The Star Vancouver Edition |
Just a day after Ontario’s move to axe out-of-country emergency health coverage came into effect, a group representing Canadian “snowbirds” said it will fight the change in court.
Arguing the change violates both federal law and provisions of the Ontario Health Insurance Plan, the Canadian Snowbird Association is now asking for a judicial review.
“Portability is enshrined in the Canada Health Act,” said Evan Rachkovsky, director of research and communications for the association. “These people worked their entire lives and paid into the system and should be receiving those benefits for out-of-country emergency service.”
The program provided up to $400 a day for emergency in-patient care and up to $50 a day for outpatient services. That ended Dec. 31, making Ontario the only province that does not to provide some coverage for residents outside of Canada.
The Ford government has said the program was inefficient, costing taxpayers almost $3 million a year to deliver $9 million in coverage, and that the reimbursement rate was low compared to users’ actual medical bills.
Following an initial outcry from seniors, the province postponed the cancellation to the new year and has since started a new program to provide travelling dialysis patients with $210 per treatment, a fraction of what it costs in the U.S.
Health Minister Christine Elliott’s office had no comment Thursday on the court challenge, but said “the Out-of-Country Traveller’s Program, which spends a third of its funding on administration costs alone, has not historically provided Ontarians with meaningful travel coverage.”

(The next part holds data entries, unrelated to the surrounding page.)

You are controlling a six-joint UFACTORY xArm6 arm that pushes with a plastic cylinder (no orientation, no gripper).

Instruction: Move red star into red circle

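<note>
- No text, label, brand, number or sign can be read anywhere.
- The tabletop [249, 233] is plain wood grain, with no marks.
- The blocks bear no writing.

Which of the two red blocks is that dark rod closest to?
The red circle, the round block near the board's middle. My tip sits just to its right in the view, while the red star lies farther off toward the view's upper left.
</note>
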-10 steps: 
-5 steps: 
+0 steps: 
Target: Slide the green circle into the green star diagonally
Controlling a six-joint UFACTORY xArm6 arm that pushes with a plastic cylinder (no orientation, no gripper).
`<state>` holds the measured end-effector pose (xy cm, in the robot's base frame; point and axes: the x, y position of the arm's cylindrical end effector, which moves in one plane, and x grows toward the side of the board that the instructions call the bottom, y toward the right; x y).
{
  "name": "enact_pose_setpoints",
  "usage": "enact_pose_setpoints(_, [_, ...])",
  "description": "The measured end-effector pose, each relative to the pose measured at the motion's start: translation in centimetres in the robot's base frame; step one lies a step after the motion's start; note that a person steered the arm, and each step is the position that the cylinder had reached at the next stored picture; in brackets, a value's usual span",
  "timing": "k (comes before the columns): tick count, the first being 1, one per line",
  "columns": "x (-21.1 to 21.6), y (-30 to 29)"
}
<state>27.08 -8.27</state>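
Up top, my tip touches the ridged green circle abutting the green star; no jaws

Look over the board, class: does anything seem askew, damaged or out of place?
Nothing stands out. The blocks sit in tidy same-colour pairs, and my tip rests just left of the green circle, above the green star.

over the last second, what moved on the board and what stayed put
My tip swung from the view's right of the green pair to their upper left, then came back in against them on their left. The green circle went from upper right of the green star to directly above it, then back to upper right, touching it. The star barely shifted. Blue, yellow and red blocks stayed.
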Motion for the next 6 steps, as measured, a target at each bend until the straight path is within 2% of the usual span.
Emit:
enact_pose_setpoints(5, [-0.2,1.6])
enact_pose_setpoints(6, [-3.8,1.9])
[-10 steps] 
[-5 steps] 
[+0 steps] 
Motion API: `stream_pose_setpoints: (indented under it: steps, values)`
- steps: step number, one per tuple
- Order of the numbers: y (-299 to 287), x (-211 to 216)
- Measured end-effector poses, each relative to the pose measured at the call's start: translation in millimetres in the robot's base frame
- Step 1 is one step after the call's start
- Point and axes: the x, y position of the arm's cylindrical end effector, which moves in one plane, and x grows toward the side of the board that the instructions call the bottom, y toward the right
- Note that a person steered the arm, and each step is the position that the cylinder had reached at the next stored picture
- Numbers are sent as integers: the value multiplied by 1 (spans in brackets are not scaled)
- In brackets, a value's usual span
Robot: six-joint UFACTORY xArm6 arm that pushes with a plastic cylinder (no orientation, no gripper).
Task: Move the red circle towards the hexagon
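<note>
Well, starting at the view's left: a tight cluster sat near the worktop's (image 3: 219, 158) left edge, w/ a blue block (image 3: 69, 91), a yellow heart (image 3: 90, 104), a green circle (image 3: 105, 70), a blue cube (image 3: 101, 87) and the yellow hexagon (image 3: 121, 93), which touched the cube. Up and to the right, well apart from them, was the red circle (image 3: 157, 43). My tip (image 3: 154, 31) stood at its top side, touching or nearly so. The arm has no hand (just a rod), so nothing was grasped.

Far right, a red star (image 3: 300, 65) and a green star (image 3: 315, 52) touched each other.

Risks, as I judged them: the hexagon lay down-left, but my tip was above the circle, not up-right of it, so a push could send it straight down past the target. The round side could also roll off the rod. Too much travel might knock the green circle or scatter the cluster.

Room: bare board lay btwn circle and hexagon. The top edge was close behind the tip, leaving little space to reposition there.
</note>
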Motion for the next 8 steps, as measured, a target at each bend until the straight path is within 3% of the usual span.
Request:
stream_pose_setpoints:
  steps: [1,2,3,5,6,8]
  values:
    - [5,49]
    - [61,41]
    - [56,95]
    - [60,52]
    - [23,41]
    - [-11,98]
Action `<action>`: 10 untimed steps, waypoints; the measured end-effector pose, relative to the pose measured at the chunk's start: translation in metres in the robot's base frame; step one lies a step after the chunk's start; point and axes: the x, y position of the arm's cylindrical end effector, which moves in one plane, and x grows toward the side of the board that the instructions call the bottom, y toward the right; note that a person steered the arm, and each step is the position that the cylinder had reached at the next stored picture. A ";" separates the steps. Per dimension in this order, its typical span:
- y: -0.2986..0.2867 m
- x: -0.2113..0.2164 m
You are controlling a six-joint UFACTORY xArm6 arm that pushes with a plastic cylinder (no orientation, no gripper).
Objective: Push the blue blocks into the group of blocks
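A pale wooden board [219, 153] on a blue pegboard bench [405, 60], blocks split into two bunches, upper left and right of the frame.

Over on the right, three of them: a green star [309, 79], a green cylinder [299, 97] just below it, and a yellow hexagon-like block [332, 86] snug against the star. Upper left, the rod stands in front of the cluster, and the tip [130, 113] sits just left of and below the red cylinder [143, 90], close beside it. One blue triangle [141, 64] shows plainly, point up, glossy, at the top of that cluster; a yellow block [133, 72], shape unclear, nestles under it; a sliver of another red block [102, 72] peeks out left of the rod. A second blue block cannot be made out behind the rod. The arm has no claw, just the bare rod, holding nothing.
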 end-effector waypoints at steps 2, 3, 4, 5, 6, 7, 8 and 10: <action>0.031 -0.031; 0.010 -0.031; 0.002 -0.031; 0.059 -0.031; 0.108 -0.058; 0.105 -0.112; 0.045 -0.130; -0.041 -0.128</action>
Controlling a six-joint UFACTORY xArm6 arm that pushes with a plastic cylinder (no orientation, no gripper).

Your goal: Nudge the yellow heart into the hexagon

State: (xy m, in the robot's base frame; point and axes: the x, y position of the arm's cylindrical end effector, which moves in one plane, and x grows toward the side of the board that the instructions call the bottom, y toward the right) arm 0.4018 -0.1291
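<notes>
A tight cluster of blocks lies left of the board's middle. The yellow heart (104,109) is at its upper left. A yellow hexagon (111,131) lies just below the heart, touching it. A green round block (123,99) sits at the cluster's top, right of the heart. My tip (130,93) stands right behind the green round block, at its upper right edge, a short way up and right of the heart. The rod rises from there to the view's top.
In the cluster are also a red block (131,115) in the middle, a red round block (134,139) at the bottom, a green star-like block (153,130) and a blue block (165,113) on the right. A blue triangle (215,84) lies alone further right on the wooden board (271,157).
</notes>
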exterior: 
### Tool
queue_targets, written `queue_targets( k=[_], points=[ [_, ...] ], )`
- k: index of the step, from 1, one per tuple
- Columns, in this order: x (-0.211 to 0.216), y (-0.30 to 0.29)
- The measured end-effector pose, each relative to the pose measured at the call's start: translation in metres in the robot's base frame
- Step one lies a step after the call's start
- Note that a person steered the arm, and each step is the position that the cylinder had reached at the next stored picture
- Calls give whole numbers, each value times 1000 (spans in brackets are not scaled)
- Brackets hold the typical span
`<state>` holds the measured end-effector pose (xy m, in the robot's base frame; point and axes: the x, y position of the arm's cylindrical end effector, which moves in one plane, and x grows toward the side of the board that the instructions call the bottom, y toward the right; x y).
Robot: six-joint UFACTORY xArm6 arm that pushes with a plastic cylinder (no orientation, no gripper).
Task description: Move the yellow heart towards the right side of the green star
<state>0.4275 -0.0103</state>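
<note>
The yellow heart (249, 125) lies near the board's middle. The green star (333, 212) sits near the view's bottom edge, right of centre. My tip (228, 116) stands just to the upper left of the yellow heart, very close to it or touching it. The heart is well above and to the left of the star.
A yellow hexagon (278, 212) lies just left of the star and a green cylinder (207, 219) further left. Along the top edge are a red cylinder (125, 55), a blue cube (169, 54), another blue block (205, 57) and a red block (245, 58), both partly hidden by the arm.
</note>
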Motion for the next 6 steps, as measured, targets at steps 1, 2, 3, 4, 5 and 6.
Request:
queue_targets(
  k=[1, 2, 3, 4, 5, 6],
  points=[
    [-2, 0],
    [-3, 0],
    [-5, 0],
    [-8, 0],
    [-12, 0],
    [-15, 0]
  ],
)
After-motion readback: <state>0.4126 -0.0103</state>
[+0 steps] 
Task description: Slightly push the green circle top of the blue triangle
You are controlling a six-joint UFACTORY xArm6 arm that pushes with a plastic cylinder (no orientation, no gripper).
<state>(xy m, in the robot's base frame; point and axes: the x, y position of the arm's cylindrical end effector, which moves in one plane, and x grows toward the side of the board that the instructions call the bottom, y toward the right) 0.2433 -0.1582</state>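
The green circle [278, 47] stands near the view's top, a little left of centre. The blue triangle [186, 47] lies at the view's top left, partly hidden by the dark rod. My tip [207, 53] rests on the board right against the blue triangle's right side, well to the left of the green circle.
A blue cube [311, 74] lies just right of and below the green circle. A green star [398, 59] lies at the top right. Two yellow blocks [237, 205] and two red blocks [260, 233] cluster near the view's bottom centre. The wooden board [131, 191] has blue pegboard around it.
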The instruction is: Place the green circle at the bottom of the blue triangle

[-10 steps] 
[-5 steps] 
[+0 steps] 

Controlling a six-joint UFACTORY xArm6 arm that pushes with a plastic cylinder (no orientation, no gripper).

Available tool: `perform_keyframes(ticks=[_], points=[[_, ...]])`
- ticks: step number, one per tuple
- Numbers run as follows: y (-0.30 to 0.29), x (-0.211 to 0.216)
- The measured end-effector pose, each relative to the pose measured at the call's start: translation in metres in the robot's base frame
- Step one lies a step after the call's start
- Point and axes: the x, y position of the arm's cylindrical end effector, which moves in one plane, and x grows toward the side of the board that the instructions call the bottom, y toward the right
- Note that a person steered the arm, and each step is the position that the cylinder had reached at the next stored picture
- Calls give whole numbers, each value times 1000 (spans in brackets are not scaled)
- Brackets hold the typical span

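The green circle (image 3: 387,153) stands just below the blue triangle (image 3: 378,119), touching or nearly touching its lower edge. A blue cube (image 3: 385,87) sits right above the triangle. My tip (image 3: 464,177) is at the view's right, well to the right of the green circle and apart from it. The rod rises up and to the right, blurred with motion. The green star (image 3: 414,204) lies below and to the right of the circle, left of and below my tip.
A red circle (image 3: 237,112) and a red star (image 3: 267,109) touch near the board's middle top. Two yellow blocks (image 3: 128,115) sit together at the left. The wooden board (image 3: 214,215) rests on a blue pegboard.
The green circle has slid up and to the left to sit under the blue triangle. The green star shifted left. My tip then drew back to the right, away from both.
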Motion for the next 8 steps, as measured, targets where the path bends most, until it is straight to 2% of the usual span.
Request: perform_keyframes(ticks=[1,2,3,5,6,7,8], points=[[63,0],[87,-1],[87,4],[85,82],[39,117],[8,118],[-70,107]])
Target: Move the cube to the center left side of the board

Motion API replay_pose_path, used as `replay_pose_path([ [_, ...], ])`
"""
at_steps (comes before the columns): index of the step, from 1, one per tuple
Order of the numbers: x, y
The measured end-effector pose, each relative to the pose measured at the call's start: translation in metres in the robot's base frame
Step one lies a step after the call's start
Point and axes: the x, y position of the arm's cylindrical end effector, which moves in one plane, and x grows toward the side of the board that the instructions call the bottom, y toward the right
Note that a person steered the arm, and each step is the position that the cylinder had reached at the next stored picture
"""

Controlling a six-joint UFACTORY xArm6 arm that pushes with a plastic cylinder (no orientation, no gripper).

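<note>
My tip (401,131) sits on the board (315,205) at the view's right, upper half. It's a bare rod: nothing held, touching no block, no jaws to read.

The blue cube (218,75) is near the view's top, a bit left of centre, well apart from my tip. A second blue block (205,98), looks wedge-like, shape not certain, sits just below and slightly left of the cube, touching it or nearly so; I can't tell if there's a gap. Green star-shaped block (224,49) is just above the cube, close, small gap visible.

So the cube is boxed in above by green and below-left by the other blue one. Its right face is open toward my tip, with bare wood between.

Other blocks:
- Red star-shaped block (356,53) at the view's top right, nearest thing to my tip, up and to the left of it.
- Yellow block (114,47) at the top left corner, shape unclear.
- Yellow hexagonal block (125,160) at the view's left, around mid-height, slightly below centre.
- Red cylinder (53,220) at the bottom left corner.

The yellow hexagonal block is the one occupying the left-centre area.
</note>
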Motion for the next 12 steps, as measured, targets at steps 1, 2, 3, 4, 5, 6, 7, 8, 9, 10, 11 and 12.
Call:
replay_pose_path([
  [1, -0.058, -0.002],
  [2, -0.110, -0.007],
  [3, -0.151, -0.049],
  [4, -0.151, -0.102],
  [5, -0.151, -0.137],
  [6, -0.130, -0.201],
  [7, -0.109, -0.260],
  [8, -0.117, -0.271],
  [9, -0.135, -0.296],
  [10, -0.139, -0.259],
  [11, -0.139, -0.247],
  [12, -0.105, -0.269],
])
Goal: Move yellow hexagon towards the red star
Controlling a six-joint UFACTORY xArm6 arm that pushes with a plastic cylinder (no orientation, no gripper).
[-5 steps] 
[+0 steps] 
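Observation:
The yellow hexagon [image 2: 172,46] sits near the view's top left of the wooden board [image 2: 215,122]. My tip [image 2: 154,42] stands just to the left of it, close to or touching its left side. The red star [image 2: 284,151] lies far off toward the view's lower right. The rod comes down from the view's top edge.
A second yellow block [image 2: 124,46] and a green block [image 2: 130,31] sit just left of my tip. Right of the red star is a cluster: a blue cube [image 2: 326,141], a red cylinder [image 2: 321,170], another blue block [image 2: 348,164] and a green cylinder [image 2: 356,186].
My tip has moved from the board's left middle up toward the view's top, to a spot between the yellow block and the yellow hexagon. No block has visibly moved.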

Spokesperson Hayley Chazan also said “the program’s coverage is very limited with five cents of every dollar claimed. Fully 95 per cent of claims are paid directly to insurance companies. With this limited coverage and low reimbursement rate, OHIP-eligible Ontarians who do not purchase private travel health insurance can be left with catastrophically large bills to pay.”
The government, she added, “has always strongly encouraged individuals to purchase additional travel health insurance so they are adequately covered every time they leave Ontario to travel abroad.”
Both the federal government and the snowbird association have raised concerns that private health costs will increase as a result of the change.
“Snowbirds” — seniors who fly south in the winter months to avoid the cold in Canada — “may need coverage for the duration for any conditions they may have. Those premiums could be thousands of dollars” and make travel unaffordable for those living on a fixed income,” Rachkovsky said.
The provincial auditor has made a number of suggestions to streamline the program, including offering a daily flat rate for emergency coverage, rather than a range of $200 to $400.
The non-profit snowbird association represents more than 115,000 Canadians, including more than 50,000 Ontarians.